While this bird is not extremely common, if you hear the call or see one attached to a tree, you will likely have an opportunity to get closer as it is not tremendously wary. Slowly approach the bird and you will likely be rewarded with a great viewing opportunity before it flies off echoing that magnificent “Ker-Ker-Ker-Ker-Ker-Ker-Ker” sounding call.

Pileated woodpeckers do not migrate out of the Bitterroot and the pairs usually remain in the dead of winter chasing off younger pileated intruders from their established territory. They nest in deep cavities carved out of the tree with their amazing powerful neck muscles and sharp bill. The male selects the nest site with hopes of attracting a female.

Many other wildlife species benefit from the work of pileated woodpeckers such as an occasional wood duck that nests in an abandoned pileated nest cavity. Even mammals like the raccoon may take up cover in an abandoned -pileated nest cavity.

From a conservation perspective this handsome bird seems to be benefiting from old growth cottonwood wood stands found on properties like Teller. The abundance of old growth conifers and beetle kill trees in the West have also provided foraging habitat for woodpecker species.

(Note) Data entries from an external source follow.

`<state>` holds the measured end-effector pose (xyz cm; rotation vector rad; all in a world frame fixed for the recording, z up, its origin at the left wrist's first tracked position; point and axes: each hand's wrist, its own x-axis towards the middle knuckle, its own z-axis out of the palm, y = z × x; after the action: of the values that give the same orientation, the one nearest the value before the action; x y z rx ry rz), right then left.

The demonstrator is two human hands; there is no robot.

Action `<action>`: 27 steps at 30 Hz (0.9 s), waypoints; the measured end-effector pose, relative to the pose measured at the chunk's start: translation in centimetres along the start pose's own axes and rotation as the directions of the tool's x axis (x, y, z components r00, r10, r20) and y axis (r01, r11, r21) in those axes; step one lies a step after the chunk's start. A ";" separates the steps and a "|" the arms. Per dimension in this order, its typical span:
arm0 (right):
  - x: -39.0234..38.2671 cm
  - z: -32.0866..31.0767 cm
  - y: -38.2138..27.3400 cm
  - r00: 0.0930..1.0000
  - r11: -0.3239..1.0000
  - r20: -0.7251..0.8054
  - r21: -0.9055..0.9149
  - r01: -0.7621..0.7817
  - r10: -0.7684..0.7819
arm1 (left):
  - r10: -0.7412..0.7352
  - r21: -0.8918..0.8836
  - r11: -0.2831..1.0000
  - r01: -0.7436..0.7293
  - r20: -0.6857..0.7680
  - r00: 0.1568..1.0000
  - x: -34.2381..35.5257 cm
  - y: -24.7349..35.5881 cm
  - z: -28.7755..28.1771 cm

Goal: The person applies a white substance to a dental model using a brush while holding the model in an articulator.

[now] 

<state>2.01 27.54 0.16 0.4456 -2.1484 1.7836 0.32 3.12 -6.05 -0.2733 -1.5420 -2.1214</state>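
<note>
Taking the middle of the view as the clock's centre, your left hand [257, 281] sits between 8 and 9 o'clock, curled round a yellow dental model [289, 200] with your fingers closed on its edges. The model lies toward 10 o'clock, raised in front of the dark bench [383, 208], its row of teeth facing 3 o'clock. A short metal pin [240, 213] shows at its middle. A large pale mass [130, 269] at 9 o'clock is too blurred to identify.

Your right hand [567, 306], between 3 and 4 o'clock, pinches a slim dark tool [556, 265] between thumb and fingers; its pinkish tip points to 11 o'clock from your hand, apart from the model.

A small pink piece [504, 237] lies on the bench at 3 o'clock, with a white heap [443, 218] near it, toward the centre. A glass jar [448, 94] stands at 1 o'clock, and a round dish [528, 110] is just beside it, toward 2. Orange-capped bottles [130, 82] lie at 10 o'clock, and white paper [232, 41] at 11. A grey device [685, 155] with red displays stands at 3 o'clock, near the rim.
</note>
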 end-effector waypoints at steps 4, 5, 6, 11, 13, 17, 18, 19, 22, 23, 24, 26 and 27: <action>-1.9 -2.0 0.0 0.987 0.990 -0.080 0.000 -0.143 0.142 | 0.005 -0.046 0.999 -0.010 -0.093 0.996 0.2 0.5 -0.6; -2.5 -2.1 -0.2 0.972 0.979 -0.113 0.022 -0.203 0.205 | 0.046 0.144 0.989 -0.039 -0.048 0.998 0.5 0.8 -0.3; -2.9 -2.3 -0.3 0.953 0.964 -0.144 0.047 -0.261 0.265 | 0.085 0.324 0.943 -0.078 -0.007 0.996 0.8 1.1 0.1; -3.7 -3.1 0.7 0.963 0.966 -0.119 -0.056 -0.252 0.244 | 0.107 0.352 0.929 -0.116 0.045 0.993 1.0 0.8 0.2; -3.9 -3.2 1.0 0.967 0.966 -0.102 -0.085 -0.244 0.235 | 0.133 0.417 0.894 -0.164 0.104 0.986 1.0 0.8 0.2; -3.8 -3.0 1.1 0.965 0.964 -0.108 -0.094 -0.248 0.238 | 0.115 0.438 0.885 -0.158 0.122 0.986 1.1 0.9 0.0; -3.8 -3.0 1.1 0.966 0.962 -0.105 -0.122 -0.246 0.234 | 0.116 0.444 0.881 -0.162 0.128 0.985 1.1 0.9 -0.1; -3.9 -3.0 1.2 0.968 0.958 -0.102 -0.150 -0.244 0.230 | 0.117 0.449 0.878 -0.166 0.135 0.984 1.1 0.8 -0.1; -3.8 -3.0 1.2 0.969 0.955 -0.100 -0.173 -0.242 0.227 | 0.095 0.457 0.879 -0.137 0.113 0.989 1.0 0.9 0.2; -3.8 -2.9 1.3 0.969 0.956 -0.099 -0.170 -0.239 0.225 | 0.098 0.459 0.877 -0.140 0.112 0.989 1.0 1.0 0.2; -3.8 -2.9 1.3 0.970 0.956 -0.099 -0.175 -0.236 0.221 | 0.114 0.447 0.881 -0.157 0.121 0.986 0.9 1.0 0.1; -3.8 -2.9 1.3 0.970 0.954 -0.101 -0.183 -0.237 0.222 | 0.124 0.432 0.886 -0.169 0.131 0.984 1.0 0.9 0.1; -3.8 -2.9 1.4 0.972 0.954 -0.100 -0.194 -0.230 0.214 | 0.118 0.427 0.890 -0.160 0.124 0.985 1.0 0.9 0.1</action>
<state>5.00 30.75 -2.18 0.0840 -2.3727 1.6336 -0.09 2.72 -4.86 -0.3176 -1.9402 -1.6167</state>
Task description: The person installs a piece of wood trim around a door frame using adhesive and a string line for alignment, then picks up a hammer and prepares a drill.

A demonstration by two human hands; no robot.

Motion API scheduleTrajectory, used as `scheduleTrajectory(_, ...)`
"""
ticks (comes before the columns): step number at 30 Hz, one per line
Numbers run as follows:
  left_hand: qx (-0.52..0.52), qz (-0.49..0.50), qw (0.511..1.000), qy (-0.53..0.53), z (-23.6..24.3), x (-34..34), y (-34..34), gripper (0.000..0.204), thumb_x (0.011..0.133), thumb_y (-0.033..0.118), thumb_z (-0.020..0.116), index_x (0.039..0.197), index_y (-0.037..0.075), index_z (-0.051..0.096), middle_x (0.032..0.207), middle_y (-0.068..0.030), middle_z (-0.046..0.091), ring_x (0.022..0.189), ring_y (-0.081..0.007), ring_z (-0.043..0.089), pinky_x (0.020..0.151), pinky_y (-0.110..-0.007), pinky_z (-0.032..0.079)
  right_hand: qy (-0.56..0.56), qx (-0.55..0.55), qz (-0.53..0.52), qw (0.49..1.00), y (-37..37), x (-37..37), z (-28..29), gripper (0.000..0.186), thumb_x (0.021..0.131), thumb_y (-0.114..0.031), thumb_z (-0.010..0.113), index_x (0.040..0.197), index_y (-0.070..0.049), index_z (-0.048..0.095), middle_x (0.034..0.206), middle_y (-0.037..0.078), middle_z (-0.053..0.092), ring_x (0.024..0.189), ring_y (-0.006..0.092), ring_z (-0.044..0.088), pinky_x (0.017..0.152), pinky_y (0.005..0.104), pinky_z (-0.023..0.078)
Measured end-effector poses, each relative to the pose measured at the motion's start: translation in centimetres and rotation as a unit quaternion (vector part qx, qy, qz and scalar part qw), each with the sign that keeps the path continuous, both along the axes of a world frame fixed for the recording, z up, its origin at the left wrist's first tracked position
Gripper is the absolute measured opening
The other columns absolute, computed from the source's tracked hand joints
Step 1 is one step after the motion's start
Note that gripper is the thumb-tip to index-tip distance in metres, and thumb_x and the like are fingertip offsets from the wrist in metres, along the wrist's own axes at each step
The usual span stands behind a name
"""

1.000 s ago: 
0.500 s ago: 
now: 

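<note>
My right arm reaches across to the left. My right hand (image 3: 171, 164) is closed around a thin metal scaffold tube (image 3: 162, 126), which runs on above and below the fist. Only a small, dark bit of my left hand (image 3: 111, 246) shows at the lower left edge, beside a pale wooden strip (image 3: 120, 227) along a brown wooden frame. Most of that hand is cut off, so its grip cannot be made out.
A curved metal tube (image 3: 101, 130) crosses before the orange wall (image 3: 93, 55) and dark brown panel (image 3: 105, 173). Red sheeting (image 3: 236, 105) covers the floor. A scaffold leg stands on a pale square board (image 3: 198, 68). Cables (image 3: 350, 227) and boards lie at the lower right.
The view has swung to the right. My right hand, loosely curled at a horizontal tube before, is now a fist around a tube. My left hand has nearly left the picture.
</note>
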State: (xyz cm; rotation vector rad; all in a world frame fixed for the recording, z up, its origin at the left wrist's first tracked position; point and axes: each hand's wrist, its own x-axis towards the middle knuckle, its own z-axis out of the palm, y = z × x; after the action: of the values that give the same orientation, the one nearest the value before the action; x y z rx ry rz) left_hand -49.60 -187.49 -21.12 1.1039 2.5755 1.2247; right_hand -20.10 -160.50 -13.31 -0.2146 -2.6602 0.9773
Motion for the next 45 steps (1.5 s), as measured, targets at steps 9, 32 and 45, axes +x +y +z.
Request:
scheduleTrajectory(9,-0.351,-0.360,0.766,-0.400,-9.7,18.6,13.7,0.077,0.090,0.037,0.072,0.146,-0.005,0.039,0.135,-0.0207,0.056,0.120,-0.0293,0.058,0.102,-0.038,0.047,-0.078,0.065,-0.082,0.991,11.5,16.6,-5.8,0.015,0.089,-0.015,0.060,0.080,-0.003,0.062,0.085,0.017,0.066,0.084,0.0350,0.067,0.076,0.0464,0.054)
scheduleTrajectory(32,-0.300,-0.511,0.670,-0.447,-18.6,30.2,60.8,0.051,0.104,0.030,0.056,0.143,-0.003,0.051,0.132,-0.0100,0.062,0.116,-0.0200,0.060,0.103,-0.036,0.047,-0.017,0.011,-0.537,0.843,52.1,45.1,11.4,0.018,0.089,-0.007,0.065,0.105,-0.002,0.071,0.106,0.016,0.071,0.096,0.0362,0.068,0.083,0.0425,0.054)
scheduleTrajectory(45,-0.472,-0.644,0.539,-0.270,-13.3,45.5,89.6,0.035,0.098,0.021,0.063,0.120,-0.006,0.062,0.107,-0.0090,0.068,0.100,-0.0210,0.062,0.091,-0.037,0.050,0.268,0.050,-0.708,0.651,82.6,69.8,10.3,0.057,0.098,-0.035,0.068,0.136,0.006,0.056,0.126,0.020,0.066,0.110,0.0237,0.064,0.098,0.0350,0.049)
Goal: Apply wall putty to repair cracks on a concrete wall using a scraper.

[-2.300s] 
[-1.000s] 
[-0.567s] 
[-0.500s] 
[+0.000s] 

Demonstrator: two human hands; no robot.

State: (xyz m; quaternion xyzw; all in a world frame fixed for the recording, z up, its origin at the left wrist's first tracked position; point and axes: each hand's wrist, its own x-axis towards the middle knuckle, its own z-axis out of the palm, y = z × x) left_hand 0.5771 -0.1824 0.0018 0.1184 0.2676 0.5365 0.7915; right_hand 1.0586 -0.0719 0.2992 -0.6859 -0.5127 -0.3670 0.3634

The occurrence of devastating wildfires in the West has impacted some habitat, but all in all, the species appears stable if not slightly increasing. Data revealed from the North American Breeding Bird Survey shows a population increase through 2014 for this species across the U.S. If your property has any large snags, (dead trees) consider leaving them for species like the pileated so that you too may hear the magical call and even observe a feeding adult on your land. It is a sight to behold!

Sam Lawry, Teller Wildlife Refuge executive director has over 35 years in the wildlife conservation profession. His contributions to the Ravalli Republic are intended to share some of that knowledge of wildlife in the Bitterroot with the community. If you would like more information about Teller Wildlife Refuge please visit our website at www.tellerwildlife.org.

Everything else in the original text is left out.